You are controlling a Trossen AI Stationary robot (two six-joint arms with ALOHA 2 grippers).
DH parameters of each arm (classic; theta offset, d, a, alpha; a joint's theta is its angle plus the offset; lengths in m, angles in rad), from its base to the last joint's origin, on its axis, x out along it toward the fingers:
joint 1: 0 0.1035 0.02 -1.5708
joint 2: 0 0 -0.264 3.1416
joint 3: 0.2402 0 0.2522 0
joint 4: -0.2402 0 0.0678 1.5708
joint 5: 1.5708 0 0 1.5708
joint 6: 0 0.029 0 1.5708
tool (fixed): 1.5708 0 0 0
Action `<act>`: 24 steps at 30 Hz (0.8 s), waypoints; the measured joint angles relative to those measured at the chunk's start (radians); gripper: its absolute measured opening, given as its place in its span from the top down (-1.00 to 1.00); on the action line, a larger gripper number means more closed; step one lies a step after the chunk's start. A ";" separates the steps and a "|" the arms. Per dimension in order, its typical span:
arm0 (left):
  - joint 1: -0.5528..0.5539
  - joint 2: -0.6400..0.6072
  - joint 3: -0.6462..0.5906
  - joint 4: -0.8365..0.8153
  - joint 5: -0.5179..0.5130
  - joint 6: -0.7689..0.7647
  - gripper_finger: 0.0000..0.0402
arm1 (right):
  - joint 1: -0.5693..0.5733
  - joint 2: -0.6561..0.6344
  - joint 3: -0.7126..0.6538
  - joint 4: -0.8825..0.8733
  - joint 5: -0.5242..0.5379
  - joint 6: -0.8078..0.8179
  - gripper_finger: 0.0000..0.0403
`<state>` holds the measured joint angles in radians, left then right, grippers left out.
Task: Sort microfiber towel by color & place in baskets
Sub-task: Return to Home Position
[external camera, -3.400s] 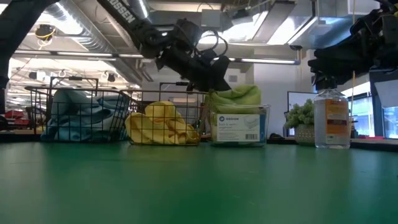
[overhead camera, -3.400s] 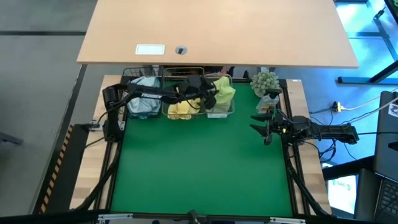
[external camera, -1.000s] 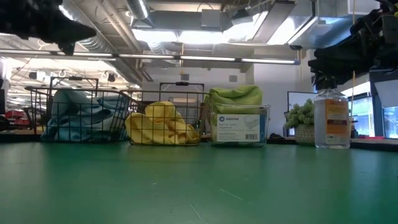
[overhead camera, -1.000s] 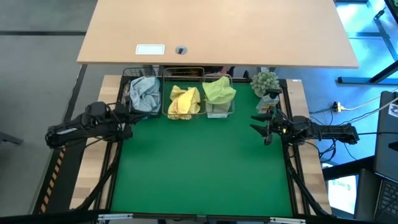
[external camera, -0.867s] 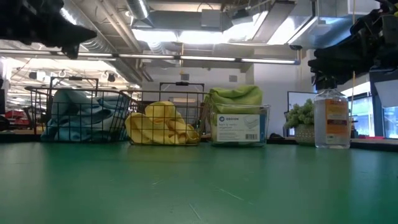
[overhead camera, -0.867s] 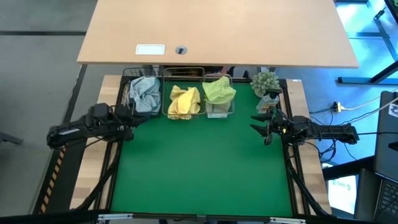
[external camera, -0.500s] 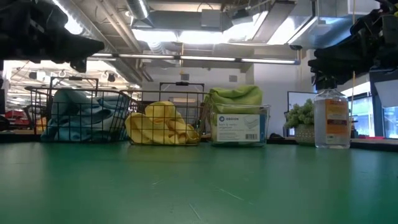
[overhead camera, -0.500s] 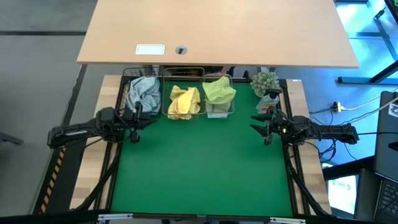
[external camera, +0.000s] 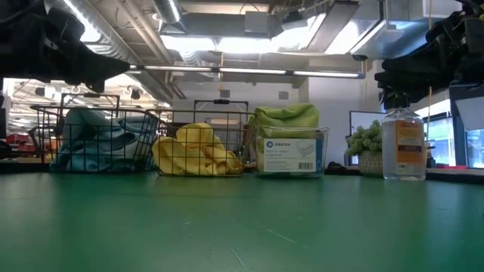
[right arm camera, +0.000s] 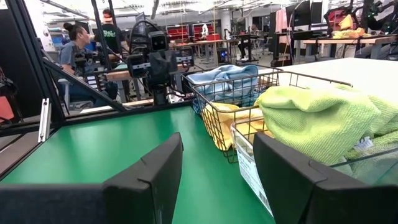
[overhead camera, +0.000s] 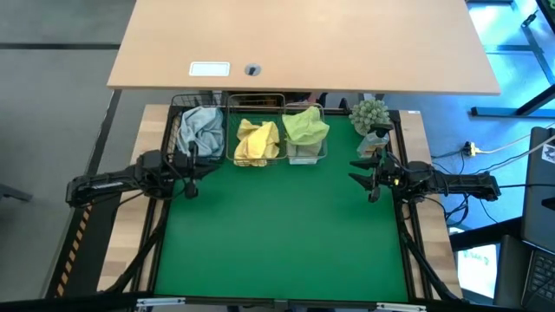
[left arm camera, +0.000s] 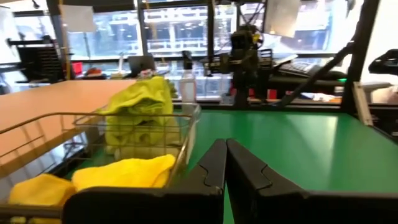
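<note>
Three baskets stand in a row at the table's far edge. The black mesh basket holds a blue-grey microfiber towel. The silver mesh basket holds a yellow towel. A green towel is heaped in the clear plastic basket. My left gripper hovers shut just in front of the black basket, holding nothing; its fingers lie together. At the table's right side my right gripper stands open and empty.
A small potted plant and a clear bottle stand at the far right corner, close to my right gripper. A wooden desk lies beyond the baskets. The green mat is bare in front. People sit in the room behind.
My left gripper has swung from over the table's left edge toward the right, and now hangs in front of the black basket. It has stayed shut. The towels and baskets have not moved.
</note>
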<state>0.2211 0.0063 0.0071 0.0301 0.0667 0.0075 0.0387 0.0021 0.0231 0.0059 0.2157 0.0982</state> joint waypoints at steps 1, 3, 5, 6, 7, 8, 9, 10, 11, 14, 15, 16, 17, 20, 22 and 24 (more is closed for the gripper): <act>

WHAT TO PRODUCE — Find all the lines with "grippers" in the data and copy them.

FINISHED EXERCISE —
You are controlling a Trossen AI Stationary robot (two six-joint arms with ALOHA 2 grippers).
`<state>` holds the measured joint angles in radians, left then right, grippers left out.

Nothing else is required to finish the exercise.